WORK REQUEST
Write out every record exactly as it appears. Skip the pictures.

DATA SUPPLIED Start Marker

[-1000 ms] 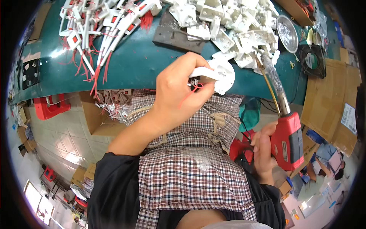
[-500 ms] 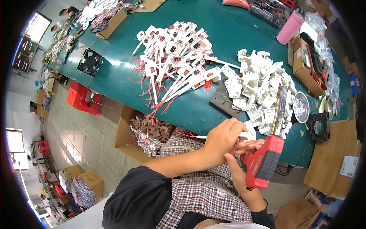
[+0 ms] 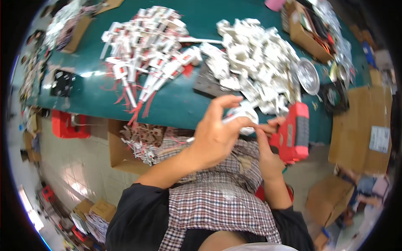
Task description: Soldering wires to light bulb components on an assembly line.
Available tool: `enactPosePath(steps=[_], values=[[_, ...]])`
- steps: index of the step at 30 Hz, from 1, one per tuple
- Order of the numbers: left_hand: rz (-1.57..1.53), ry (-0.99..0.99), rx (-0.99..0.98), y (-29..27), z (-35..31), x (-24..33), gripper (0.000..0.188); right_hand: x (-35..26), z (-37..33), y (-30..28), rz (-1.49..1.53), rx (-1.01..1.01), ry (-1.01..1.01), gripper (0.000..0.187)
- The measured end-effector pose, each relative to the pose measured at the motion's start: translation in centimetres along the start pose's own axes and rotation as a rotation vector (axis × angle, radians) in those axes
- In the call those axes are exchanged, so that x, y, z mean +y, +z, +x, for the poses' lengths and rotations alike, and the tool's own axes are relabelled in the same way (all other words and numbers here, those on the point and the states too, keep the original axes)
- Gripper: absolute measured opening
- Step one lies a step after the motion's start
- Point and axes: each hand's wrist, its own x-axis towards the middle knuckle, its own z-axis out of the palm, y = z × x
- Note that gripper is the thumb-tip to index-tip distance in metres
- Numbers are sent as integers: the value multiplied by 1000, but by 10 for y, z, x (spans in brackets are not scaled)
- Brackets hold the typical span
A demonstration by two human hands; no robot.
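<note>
In front of my apron, my left hand [image 3: 220, 131] is closed around a white plastic piece [image 3: 245, 113] with a rounded end. A thin white stem pokes out below that hand, by the wrist. My right hand [image 3: 270, 157] is closed at the side of a red-and-black soldering gun [image 3: 294, 136]; its metal barrel points away from me over the table. The right thumb and fingertips meet the left hand's fingers at the white piece. The right fingers are partly hidden by the gun, and blur hides the contact point.
White switch pieces with red wires [image 3: 146, 50] are heaped on the green table [image 3: 167, 106]. White housings [image 3: 259, 62] lie beside a dark block [image 3: 209, 81]. Right of them are a metal dish [image 3: 307, 77] and a black fan [image 3: 335, 98]. A filled cardboard box [image 3: 115, 146] stands below the edge.
The whole view has shifted, so the table sits higher in it. My left hand has opened wider around the white piece. The soldering gun has turned more upright in the picture.
</note>
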Motion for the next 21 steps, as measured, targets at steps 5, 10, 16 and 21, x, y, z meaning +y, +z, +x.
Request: enactPosePath(steps=[5,10,16,21], values=[[-82,-92,-98,-6,2,7,20,-11,0,6,359,125,223,22],[-81,-117,-23,4,-1,1,20,-3,-3,-2,234,-36,93,35],[-46,-151,-13,6,-2,4,18,9,1,-2,235,59,30,50],[5,-146,-14,9,-2,1,19,16,-4,8,-20,115,-93,60]])
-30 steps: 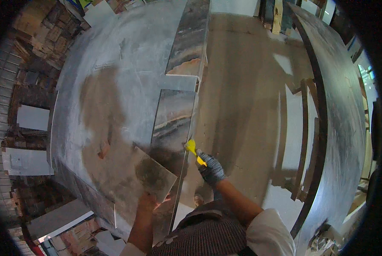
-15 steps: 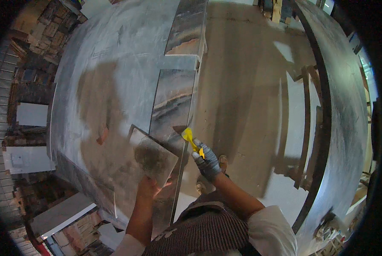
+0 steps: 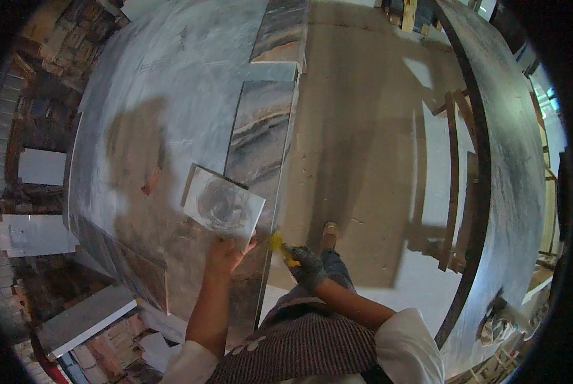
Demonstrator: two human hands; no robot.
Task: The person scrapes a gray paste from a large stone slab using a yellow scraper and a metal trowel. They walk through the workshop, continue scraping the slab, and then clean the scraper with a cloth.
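Holds a pale board [image 3: 225, 203], smeared grey in the middle, in the bare left hand [image 3: 225, 256] over part of a dark veined slab [image 3: 259, 141] on the worktop [image 3: 197, 89]; grips a yellow scraper [image 3: 276, 241] in the gloved right hand [image 3: 308, 267], apart from the left, near the slab's right edge

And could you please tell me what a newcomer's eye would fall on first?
Probably the bright yellow tool in the gloved right hand, lower centre. Next, the pale, grey-smudged board left of the tool, in the bare left hand. Then the dark-banded strip beyond the hands.
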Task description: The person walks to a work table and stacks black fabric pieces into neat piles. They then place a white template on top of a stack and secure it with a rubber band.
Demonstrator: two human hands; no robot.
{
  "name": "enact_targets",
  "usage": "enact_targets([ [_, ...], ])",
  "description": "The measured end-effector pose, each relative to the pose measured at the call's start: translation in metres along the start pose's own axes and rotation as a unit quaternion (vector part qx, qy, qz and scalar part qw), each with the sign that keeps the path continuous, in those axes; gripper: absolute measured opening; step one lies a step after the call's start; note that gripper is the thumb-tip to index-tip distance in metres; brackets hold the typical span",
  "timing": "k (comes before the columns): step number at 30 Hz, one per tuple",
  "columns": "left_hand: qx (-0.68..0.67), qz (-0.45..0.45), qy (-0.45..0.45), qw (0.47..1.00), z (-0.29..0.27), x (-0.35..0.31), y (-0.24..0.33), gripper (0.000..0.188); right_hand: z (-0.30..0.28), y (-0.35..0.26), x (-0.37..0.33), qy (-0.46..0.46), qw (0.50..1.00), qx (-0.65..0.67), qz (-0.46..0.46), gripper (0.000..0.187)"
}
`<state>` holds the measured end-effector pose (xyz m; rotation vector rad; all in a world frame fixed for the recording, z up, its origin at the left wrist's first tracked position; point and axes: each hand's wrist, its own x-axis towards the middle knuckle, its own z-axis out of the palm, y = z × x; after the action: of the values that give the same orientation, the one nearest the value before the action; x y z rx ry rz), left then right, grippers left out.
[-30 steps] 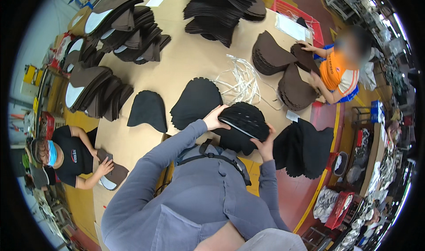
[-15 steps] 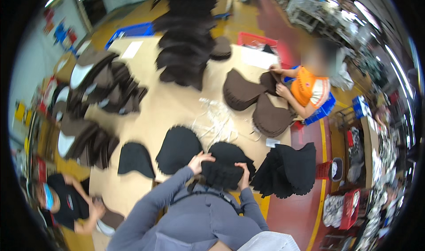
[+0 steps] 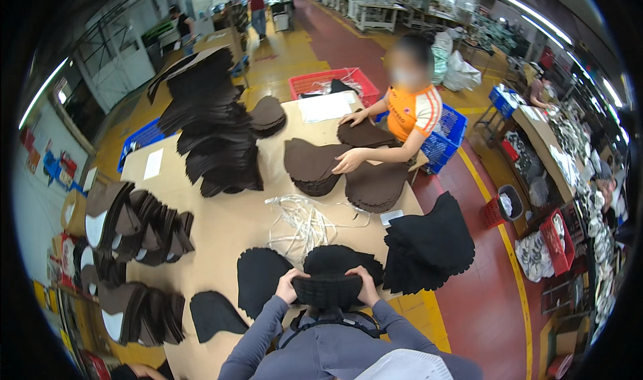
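Both my hands hold a stack of black fabric pieces [image 3: 327,290] at the near table edge, in front of my waist. At its left end my left hand [image 3: 287,286] is closed, and my right hand [image 3: 365,286] grips the right end. The stack's layered edge faces up toward me. Just behind it lies another part of the black pile [image 3: 338,258]; I cannot tell whether the two are joined. A rounded black stack [image 3: 260,279] sits left of my left hand, with a smaller black piece [image 3: 214,315] farther left. To the right, a fanned black stack [image 3: 432,246] overhangs the table edge.
White strips [image 3: 301,222] lie tangled mid-table [image 3: 228,222]. Brown stacks [image 3: 311,166] are beside a co-worker in orange [image 3: 408,112]. Tall dark piles [image 3: 218,125] stand at the back left, brown-and-white bundles [image 3: 134,226] at the left. Red [image 3: 335,82] and blue crates [image 3: 445,135] flank the table.
My hands have taken the black stack by both ends and turned its edge up. My view has swung upward and right. The co-worker's hands have parted over the brown pieces.
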<state>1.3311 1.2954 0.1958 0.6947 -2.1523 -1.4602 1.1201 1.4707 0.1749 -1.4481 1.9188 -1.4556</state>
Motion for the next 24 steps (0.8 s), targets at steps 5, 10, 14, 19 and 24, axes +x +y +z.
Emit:
enact_targets([
  [5,-0.015,-0.067,-0.024,0.997,0.016,-0.007,-0.048,0.018,0.017,0.015,-0.009,0.017,0.983,0.119,0.137,0.039],
  [10,-0.003,-0.049,0.024,0.999,0.011,-0.010,-0.026,0.019,0.006,0.002,-0.002,-0.003,0.999,0.003,0.048,0.030],
  [14,-0.010,-0.007,0.029,0.999,0.011,-0.020,-0.017,0.022,0.006,0.008,-0.004,-0.024,0.999,0.020,0.031,0.037],
  [19,0.008,-0.002,0.007,1.000,0.018,-0.017,-0.041,0.021,0.008,0.042,-0.011,-0.090,0.995,0.022,0.038,0.040],
  [24,-0.044,-0.070,-0.013,0.997,0.007,-0.017,-0.027,0.023,-0.013,0.010,-0.004,-0.156,0.986,-0.018,0.063,0.044],
])
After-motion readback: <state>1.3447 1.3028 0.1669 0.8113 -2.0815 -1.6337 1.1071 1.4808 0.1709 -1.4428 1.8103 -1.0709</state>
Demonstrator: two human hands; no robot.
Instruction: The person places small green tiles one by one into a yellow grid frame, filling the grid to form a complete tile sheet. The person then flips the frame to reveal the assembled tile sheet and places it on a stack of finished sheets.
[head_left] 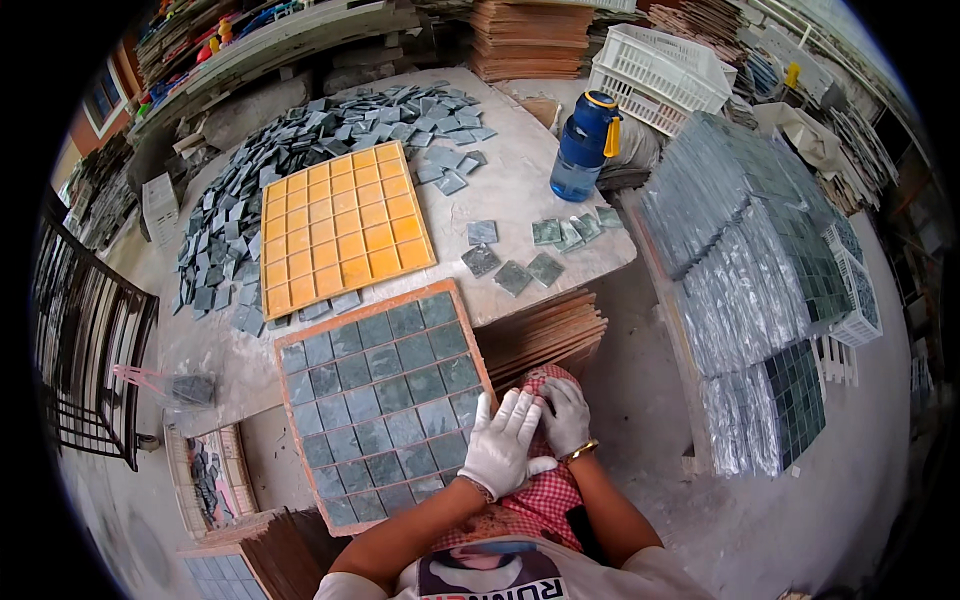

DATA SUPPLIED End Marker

RESPONSE TO THIS TASK
[-1000 ms] 
[-500 ms] 
[+0 ms] 
Task description: Soldering wires to light bulb components on an assembly line.
Available tool: `enactPosePath(steps=[_], values=[[_, ...]])`
- steps: index of the step at 30 Hz, from 1, one per tuple
- Order of the numbers: left_hand: rz (-1.57..1.53), ry (-0.99..0.99), rx (-0.99..0.98), y (-29..27), z (-35..31), x (-24..33), gripper (0.000..0.188); right_hand: x (-35..26), z (-37..33), y (-30..28), rz (-1.49..1.53), rx (-1.01..1.01), ry (-1.01..1.01), gripper (0.000..0.187)
- The measured end-effector pose, each relative to the pose measured at the motion's start: translation in centimetres along the start pose's own axes and rotation as a rotation vector (axis × angle, radians) in those axes
- In the call those axes are exchanged, so that x, y, z mean +y, +z, +x, for the poses' lengths and rotations alike, and the tool's own axes are relabelled in the same way (all other words and numbers here, those on the point and the states too, keep the original axes)
- Gripper: absolute measured opening
- Step one lies a step after the motion's start
- Point and axes: each hand's wrist, its own x-axis towards the middle knuckle, its own z-axis out of the palm, y = z × x
- Note that gripper is the thumb-tip to index-tip distance in metres
- Numbers are sent as integers: the value multiplied by 1000, but by 10 for y, z, x (spans in brackets are not scaled)
- Brackets hold the typical span
A demonstration by two human hands; no robot.
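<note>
In front of my apron, my left hand [image 3: 220, 131] is closed around a white plastic piece [image 3: 245, 113] with a rounded end. A thin white stem pokes out below that hand, by the wrist. My right hand [image 3: 270, 157] is closed at the side of a red-and-black soldering gun [image 3: 294, 136]; its metal barrel points away from me over the table. The right thumb and fingertips meet the left hand's fingers at the white piece. The right fingers are partly hidden by the gun, and blur hides the contact point.
White switch pieces with red wires [image 3: 146, 50] are heaped on the green table [image 3: 167, 106]. White housings [image 3: 259, 62] lie beside a dark block [image 3: 209, 81]. Right of them are a metal dish [image 3: 307, 77] and a black fan [image 3: 335, 98]. A filled cardboard box [image 3: 115, 146] stands below the edge.
The whole view has shifted, so the table sits higher in it. My left hand has opened wider around the white piece. The soldering gun has turned more upright in the picture.
</note>
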Motion for the next 21 steps, as measured, targets at steps 5, 10, 16 and 21, x, y, z meaning +y, +z, +x.
Request: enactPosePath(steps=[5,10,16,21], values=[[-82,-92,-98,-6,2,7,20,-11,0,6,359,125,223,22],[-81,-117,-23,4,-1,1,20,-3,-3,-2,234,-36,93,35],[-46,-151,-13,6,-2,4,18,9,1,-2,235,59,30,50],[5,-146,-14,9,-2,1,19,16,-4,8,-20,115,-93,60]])
-30 steps: 
-15 steps: 
+0 steps: 
Demonstrator: two human hands; no robot.
Task: The person scrapes a gray paste from a large stone slab using a yellow scraper and a metal trowel. They walk through the workshop, continue scraping the slab, and then clean the scraper with a cloth.
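Holds a pale board [image 3: 225, 203], smeared grey in the middle, in the bare left hand [image 3: 225, 256] over part of a dark veined slab [image 3: 259, 141] on the worktop [image 3: 197, 89]; grips a yellow scraper [image 3: 276, 241] in the gloved right hand [image 3: 308, 267], apart from the left, near the slab's right edge

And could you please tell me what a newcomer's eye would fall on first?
Probably the bright yellow tool in the gloved right hand, lower centre. Next, the pale, grey-smudged board left of the tool, in the bare left hand. Then the dark-banded strip beyond the hands.
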Task description: The person walks to a work table and stacks black fabric pieces into neat piles. They then place a white template on top of a stack and secure it with a rubber band.
Demonstrator: two human hands; no robot.
{
  "name": "enact_targets",
  "usage": "enact_targets([ [_, ...], ])",
  "description": "The measured end-effector pose, each relative to the pose measured at the call's start: translation in metres along the start pose's own axes and rotation as a unit quaternion (vector part qx, qy, qz and scalar part qw), each with the sign that keeps the path continuous, in those axes; gripper: absolute measured opening; step one lies a step after the call's start; note that gripper is the thumb-tip to index-tip distance in metres; brackets hold the typical span",
  "timing": "k (comes before the columns): step number at 30 Hz, one per tuple",
  "columns": "left_hand: qx (-0.68..0.67), qz (-0.45..0.45), qy (-0.45..0.45), qw (0.47..1.00), z (-0.29..0.27), x (-0.35..0.31), y (-0.24..0.33), gripper (0.000..0.188); right_hand: z (-0.30..0.28), y (-0.35..0.26), x (-0.37..0.33), qy (-0.46..0.46), qw (0.50..1.00), qx (-0.65..0.67), qz (-0.46..0.46), gripper (0.000..0.187)"
}
`<state>` holds the measured end-effector pose (xyz m; rotation vector rad; all in a world frame fixed for the recording, z up, its origin at the left wrist's first tracked position; point and axes: each hand's wrist, its own x-axis towards the middle knuckle, its own z-axis out of the palm, y = z × x; after the action: of the values that give the same orientation, the one nearest the value before the action; x y z rx ry rz), left then right, grippers left out.
[-30 steps] 
[-15 steps] 
[+0 steps] 
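Both my hands hold a stack of black fabric pieces [image 3: 327,290] at the near table edge, in front of my waist. At its left end my left hand [image 3: 287,286] is closed, and my right hand [image 3: 365,286] grips the right end. The stack's layered edge faces up toward me. Just behind it lies another part of the black pile [image 3: 338,258]; I cannot tell whether the two are joined. A rounded black stack [image 3: 260,279] sits left of my left hand, with a smaller black piece [image 3: 214,315] farther left. To the right, a fanned black stack [image 3: 432,246] overhangs the table edge.
White strips [image 3: 301,222] lie tangled mid-table [image 3: 228,222]. Brown stacks [image 3: 311,166] are beside a co-worker in orange [image 3: 408,112]. Tall dark piles [image 3: 218,125] stand at the back left, brown-and-white bundles [image 3: 134,226] at the left. Red [image 3: 335,82] and blue crates [image 3: 445,135] flank the table.
My hands have taken the black stack by both ends and turned its edge up. My view has swung upward and right. The co-worker's hands have parted over the brown pieces.
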<state>1.3311 1.2954 0.1958 0.6947 -2.1523 -1.4602 1.1201 1.4707 0.1749 -1.4481 1.9188 -1.4556</state>
Motion for the next 24 steps (0.8 s), targets at steps 5, 10, 14, 19 and 24, axes +x +y +z.
Emit:
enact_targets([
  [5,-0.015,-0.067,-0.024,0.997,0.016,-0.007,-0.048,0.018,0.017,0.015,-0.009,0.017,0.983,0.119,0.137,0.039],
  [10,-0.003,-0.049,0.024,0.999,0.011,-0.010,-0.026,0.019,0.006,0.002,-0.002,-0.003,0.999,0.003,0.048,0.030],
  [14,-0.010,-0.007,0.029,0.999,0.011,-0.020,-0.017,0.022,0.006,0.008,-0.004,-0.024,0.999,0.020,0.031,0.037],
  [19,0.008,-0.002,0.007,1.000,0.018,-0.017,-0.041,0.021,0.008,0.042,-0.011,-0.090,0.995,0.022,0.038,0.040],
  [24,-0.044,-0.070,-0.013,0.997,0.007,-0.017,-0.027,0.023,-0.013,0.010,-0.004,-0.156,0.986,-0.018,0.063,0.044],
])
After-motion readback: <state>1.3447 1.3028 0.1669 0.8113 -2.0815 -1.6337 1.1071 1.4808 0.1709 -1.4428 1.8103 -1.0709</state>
Demonstrator: two human hands; no robot.
Instruction: The person places small green tiles one by one into a yellow grid frame, filling the grid to form a complete tile sheet. The person then flips the frame to reveal the assembled tile sheet and places it on a stack of finished sheets.
[head_left] 

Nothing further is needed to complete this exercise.